__Work to complete__.
What needs reproducing is the run of lines in the data below starting at the line with "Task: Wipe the" and ending at the line with "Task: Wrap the", both ends included. Copy it exactly, without pictures, and add nothing.

__Excerpted records__.
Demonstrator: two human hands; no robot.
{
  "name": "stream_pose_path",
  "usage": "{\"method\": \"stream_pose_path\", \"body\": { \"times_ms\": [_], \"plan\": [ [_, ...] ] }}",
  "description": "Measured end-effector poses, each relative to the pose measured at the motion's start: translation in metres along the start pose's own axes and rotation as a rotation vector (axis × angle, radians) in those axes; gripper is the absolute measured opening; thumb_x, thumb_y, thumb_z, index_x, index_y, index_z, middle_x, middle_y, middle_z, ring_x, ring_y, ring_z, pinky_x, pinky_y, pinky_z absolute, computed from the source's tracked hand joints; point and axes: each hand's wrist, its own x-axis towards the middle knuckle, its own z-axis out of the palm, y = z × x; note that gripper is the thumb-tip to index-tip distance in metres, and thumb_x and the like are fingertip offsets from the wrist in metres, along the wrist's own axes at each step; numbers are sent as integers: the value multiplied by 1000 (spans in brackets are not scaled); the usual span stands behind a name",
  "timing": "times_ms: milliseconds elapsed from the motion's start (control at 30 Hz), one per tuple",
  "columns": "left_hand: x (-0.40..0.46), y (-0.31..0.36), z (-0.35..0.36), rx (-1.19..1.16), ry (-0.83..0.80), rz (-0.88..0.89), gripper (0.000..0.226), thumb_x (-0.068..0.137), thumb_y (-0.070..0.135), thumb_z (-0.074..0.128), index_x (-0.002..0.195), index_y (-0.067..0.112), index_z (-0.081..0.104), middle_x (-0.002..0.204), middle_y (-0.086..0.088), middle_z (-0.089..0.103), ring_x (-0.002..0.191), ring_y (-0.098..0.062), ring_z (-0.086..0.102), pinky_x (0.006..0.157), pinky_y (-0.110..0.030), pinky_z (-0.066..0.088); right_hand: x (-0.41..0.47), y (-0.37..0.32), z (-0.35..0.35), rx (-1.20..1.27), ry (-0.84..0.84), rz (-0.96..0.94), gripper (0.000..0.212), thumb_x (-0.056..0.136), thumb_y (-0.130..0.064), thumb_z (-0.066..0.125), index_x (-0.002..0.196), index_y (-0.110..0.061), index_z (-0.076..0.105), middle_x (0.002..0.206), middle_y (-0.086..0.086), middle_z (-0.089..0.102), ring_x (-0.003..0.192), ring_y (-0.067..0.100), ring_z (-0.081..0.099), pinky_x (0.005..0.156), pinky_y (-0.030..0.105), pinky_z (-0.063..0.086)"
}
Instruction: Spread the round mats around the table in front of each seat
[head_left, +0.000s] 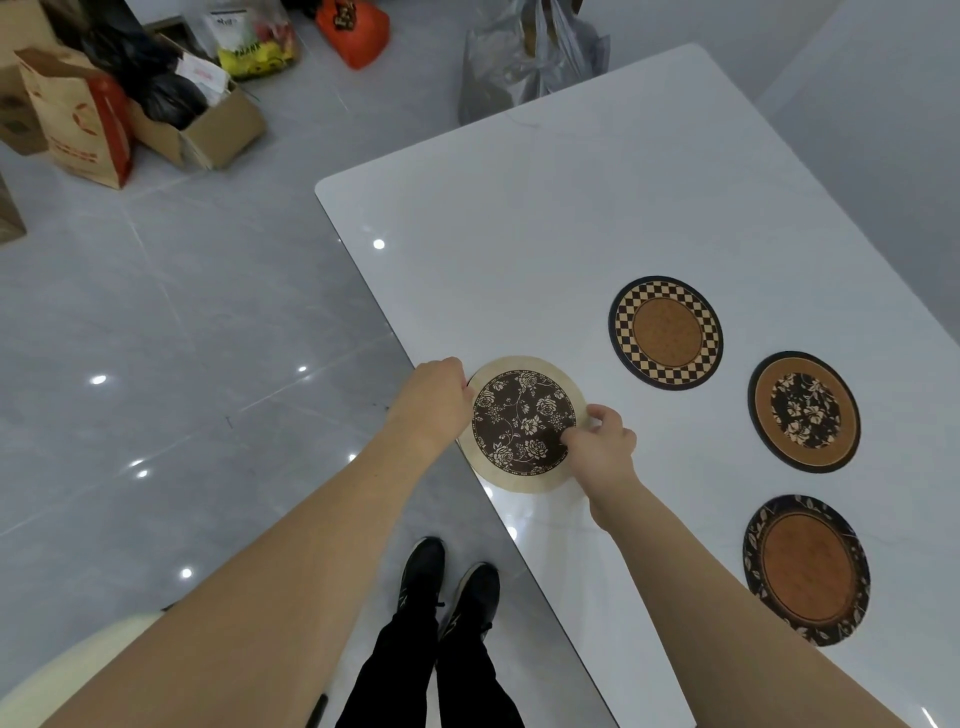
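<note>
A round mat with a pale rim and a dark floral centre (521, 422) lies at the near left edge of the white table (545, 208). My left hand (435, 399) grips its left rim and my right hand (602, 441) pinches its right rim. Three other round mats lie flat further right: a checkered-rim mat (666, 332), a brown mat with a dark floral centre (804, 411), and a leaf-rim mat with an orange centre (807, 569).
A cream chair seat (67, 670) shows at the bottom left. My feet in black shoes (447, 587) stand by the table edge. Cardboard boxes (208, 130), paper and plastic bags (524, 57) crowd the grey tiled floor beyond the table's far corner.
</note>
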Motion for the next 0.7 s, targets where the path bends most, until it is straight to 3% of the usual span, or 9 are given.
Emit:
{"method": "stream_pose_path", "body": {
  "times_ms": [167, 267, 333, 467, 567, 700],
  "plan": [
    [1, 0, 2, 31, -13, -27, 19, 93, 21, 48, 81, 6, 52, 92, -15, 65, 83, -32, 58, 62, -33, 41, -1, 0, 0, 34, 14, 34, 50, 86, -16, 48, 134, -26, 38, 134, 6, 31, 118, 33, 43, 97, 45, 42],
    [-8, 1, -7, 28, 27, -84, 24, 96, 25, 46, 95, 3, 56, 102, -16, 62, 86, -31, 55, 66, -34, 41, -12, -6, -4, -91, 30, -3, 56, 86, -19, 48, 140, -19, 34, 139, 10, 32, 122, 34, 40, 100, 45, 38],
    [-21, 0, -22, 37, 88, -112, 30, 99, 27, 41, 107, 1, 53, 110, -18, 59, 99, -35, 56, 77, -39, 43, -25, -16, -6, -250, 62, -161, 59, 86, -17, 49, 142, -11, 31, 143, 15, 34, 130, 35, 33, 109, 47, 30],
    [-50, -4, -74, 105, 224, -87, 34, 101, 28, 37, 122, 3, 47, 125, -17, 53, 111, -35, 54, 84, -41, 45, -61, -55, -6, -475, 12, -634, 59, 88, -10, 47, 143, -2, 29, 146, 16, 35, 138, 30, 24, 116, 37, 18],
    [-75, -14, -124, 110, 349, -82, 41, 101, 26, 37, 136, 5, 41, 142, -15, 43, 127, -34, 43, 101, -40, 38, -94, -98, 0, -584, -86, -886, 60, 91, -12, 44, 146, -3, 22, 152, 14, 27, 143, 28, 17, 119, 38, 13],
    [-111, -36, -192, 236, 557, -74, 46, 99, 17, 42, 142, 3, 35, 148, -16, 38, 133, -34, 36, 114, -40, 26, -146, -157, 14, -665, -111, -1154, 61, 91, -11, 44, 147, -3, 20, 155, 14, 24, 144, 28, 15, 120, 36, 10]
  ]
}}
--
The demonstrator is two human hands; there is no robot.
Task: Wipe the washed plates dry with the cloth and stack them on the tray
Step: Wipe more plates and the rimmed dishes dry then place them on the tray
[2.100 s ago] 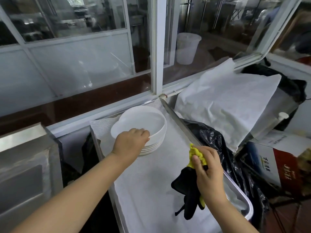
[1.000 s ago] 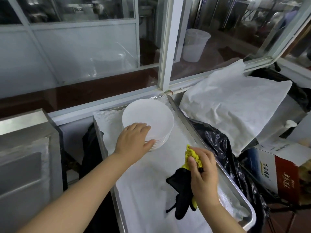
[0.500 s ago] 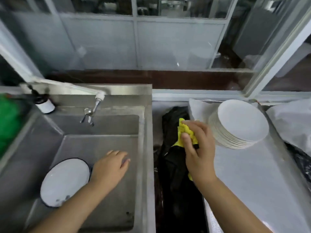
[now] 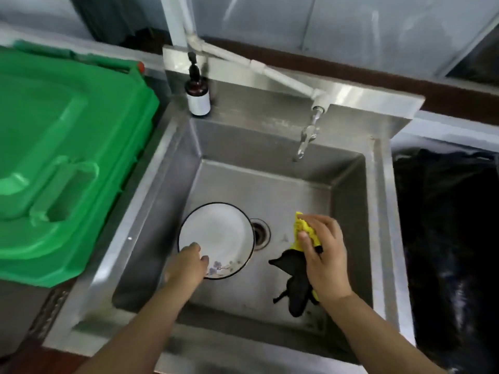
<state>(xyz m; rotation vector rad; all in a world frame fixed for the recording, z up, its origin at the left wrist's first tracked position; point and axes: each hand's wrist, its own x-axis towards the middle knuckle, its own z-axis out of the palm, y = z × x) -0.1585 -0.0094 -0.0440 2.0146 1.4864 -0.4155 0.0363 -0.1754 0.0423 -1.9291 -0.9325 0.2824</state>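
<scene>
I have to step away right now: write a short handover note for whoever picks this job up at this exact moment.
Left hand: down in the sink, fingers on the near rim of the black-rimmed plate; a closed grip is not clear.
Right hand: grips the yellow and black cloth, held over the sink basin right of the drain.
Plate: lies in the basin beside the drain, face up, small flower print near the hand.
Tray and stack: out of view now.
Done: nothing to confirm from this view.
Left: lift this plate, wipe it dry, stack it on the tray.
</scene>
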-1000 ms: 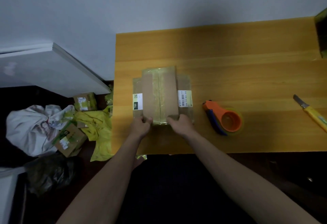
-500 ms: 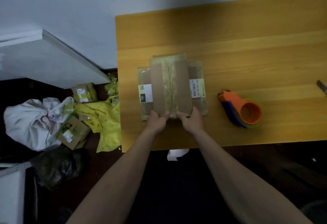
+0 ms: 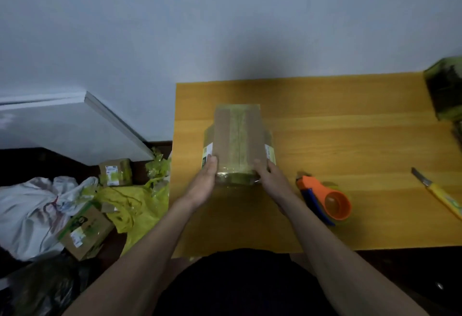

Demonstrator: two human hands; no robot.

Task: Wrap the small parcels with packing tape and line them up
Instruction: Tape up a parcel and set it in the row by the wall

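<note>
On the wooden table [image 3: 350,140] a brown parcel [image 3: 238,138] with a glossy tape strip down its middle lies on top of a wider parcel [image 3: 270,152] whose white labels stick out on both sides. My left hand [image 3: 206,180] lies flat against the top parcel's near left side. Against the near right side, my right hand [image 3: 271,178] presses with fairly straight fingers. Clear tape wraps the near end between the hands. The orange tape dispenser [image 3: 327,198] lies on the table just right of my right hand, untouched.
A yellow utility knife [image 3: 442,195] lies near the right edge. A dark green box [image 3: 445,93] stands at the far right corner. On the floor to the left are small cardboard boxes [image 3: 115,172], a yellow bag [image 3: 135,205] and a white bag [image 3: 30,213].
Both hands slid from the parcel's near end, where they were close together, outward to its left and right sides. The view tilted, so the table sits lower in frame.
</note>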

__Answer to this problem__.
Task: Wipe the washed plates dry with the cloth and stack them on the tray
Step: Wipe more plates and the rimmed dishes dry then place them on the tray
[2.100 s ago] 
[1.000 s ago] 
[0.500 s ago] 
[now] 
<state>(xyz m; rotation vector rad; all in a world frame fixed for the recording, z up, its origin at the left wrist's first tracked position; point and axes: each hand's wrist, its own x-axis towards the middle knuckle, its own z-axis out of the palm, y = z × x) -0.1585 -0.0094 -0.0440 2.0146 1.4864 -0.4155 0.0363 -0.1754 0.0423 -1.9291 -0.9325 0.2824</state>
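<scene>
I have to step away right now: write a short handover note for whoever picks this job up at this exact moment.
Left hand: down in the sink, fingers on the near rim of the black-rimmed plate; a closed grip is not clear.
Right hand: grips the yellow and black cloth, held over the sink basin right of the drain.
Plate: lies in the basin beside the drain, face up, small flower print near the hand.
Tray and stack: out of view now.
Done: nothing to confirm from this view.
Left: lift this plate, wipe it dry, stack it on the tray.
</scene>
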-1000 ms: 
-500 ms: 
+0 ms: 

Demonstrator: two human hands; no robot.

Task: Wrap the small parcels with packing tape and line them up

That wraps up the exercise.